En Jerez de la Frontera, en las bodegas de Tío Pepe, cada día se deja una copa de jerez servida. No es para un visitante especial ni para un catador distinguido. Es para los ratones que viven allí desde hace generaciones. Junto a la copa, una pequeña escalera de madera les permite subir y beber sin dificultad.

La historia que cuentan los guías se remonta a una antigua leyenda de la bodega. Un día, un trabajador sorprendió a unos ratones bebiendo directamente de su copa de jerez. En lugar de espantarlos o castigarlos, tuvo una reacción inesperada. Pensó que no era justo que él pudiera disfrutar del vino cómodamente mientras ellos tenían que arriesgarse a caer o a ser descubiertos.

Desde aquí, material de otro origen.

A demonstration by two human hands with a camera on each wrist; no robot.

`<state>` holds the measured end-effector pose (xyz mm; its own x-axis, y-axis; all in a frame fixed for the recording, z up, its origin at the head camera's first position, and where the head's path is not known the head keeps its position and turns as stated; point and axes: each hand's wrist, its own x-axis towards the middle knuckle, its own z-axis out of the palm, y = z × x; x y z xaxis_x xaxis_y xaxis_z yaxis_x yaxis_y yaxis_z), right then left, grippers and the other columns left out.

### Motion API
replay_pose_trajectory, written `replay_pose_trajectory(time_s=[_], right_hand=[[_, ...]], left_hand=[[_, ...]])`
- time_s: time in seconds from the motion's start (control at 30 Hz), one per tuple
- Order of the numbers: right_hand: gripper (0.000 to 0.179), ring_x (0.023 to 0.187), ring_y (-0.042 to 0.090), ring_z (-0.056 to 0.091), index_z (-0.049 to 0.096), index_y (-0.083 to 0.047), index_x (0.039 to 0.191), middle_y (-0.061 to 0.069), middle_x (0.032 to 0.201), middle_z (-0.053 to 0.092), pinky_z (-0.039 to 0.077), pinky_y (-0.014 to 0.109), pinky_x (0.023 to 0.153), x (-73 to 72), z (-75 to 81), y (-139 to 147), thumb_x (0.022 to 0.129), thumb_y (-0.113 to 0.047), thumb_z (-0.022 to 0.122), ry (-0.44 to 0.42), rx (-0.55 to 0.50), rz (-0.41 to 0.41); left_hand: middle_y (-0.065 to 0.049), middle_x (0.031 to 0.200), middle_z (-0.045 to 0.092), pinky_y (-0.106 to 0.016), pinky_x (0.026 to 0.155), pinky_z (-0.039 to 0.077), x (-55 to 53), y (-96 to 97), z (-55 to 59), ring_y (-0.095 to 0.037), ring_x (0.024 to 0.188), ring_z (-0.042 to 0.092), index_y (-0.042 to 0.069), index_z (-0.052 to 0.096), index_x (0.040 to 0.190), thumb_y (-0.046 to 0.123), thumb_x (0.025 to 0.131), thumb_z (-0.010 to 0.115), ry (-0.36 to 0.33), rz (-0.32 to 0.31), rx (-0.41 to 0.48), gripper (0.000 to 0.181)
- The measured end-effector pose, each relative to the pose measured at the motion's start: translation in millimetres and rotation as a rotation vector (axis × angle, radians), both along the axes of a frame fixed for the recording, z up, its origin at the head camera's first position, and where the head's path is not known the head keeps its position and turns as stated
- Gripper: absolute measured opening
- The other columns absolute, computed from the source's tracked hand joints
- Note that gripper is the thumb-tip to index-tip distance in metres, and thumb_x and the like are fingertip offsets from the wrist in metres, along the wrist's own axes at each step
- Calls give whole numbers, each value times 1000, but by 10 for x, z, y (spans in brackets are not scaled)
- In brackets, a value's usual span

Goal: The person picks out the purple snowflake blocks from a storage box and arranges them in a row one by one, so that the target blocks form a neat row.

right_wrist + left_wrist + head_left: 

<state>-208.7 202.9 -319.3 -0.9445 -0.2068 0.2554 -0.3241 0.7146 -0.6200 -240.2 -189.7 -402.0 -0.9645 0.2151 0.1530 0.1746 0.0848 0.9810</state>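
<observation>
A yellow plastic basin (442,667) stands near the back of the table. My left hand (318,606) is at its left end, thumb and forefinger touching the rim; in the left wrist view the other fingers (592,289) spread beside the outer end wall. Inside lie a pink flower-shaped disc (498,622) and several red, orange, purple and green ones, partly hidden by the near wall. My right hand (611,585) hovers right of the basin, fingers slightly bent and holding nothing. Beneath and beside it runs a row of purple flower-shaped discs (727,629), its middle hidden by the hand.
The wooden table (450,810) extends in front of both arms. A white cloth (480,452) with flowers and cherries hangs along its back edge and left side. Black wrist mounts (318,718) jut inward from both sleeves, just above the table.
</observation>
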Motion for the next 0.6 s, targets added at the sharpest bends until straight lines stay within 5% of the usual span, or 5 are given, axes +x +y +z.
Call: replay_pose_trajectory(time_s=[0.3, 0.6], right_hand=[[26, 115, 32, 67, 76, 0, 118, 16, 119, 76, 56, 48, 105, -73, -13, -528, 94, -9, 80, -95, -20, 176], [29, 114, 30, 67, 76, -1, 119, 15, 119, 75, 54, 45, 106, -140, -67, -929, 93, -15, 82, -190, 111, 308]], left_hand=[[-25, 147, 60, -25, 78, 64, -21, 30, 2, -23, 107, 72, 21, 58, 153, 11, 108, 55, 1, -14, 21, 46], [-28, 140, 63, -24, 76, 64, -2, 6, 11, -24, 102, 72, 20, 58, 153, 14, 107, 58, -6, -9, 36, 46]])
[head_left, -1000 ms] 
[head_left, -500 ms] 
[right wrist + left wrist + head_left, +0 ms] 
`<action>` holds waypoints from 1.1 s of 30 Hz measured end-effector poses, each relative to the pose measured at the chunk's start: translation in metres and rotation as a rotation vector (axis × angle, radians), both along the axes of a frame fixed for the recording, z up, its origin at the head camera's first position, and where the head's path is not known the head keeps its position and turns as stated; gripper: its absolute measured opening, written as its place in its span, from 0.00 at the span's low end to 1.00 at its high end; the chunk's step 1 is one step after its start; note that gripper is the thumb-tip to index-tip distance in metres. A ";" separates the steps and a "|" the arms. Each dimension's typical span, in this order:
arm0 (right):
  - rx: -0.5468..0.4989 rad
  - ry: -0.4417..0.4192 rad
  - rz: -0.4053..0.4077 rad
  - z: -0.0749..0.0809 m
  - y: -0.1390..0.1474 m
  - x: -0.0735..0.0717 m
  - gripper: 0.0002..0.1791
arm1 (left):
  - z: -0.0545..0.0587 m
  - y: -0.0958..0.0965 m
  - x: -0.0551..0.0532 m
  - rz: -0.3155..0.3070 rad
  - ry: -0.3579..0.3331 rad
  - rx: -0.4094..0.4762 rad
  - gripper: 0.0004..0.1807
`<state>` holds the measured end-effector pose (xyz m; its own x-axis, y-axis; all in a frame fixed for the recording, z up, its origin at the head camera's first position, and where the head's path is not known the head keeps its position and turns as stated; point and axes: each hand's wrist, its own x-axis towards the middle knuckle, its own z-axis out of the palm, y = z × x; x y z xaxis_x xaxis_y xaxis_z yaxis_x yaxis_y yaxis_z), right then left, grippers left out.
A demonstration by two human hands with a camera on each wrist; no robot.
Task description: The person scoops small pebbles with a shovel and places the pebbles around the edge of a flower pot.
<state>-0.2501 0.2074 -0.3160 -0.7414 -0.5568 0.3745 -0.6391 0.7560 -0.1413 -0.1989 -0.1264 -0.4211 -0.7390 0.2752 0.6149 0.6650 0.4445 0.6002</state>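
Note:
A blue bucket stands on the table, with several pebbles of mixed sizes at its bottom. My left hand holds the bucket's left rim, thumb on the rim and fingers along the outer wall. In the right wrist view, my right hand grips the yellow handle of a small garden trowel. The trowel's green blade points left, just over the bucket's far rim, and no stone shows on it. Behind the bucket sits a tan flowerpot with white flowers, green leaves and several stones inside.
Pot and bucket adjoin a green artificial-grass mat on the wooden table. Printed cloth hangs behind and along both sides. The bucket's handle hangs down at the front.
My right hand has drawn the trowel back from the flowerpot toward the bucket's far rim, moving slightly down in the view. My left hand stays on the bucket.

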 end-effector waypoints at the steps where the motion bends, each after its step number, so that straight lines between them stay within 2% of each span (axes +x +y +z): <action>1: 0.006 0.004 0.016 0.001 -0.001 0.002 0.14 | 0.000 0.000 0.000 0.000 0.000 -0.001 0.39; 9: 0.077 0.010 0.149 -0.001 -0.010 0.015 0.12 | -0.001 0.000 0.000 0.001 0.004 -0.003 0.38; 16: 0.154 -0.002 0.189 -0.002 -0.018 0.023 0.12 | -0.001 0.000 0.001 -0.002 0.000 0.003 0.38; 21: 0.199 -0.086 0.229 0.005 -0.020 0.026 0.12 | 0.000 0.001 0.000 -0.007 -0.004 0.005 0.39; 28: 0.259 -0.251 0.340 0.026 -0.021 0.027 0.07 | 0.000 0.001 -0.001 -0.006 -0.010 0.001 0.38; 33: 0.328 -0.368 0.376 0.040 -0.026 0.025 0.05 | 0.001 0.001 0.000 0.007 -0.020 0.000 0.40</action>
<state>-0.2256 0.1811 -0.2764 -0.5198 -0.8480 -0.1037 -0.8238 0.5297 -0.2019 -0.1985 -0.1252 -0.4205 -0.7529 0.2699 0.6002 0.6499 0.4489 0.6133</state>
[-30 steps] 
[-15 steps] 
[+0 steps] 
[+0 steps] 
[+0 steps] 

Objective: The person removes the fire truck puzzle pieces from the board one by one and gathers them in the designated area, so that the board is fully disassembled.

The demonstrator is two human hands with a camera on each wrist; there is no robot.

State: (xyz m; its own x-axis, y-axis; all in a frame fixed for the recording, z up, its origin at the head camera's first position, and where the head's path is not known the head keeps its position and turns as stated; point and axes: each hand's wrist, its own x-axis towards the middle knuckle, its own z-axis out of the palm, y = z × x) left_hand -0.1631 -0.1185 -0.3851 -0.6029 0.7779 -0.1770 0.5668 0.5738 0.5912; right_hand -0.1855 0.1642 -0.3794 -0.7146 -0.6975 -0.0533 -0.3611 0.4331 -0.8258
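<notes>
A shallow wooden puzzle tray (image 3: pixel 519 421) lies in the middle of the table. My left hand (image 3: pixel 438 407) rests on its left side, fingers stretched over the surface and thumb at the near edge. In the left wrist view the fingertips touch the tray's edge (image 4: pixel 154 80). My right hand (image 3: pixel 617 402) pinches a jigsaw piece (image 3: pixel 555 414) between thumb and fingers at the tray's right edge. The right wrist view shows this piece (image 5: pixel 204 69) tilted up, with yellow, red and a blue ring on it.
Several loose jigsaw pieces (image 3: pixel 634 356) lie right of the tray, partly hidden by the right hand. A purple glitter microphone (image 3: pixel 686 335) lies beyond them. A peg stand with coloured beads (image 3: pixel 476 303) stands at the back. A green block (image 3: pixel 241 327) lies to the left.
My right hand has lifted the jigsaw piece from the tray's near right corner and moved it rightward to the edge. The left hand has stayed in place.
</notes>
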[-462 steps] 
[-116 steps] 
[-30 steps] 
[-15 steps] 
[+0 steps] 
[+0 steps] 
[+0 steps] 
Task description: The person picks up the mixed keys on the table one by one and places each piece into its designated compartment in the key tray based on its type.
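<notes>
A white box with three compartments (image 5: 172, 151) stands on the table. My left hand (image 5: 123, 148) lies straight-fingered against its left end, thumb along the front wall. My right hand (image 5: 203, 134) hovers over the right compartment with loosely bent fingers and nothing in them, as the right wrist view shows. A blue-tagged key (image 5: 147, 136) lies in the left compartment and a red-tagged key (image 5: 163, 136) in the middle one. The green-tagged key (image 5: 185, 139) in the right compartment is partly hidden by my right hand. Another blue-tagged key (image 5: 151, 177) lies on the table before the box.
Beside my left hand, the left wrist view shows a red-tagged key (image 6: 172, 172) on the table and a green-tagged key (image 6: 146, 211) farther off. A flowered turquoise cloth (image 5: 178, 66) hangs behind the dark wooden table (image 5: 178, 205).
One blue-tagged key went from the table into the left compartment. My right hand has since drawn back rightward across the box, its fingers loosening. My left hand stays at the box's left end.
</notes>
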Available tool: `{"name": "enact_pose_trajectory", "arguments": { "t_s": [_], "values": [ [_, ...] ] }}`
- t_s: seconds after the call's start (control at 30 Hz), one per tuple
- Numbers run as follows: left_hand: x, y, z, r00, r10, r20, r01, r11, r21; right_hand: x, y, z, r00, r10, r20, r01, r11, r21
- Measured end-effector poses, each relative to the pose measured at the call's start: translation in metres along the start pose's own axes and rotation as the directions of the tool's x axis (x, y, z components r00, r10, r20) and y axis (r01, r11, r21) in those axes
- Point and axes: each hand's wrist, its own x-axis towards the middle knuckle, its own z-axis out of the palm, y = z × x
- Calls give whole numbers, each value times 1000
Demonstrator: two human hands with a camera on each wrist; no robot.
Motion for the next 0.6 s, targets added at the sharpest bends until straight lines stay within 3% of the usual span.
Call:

Así que al día siguiente construyó una diminuta escalera de madera y la colocó junto a la copa. Desde entonces, el gesto se repitió. Con el tiempo, dejó de ser una anécdota y se convirtió en una costumbre.

Hoy, esa copa y esa escalera siguen apareciendo como un pequeño símbolo dentro de la bodega. No porque los ratones la necesiten realmente, sino porque recuerda algo más grande: que las tradiciones no siempre nacen de grandes decisiones, sino de actos simples, casi invisibles, que mezclan humor, respeto y humanidad.

En un lugar donde el vino envejece durante décadas, también envejecen las historias. Y algunas, como esta, se conservan no por su utilidad, sino por lo que revelan sobre quienes las iniciaron.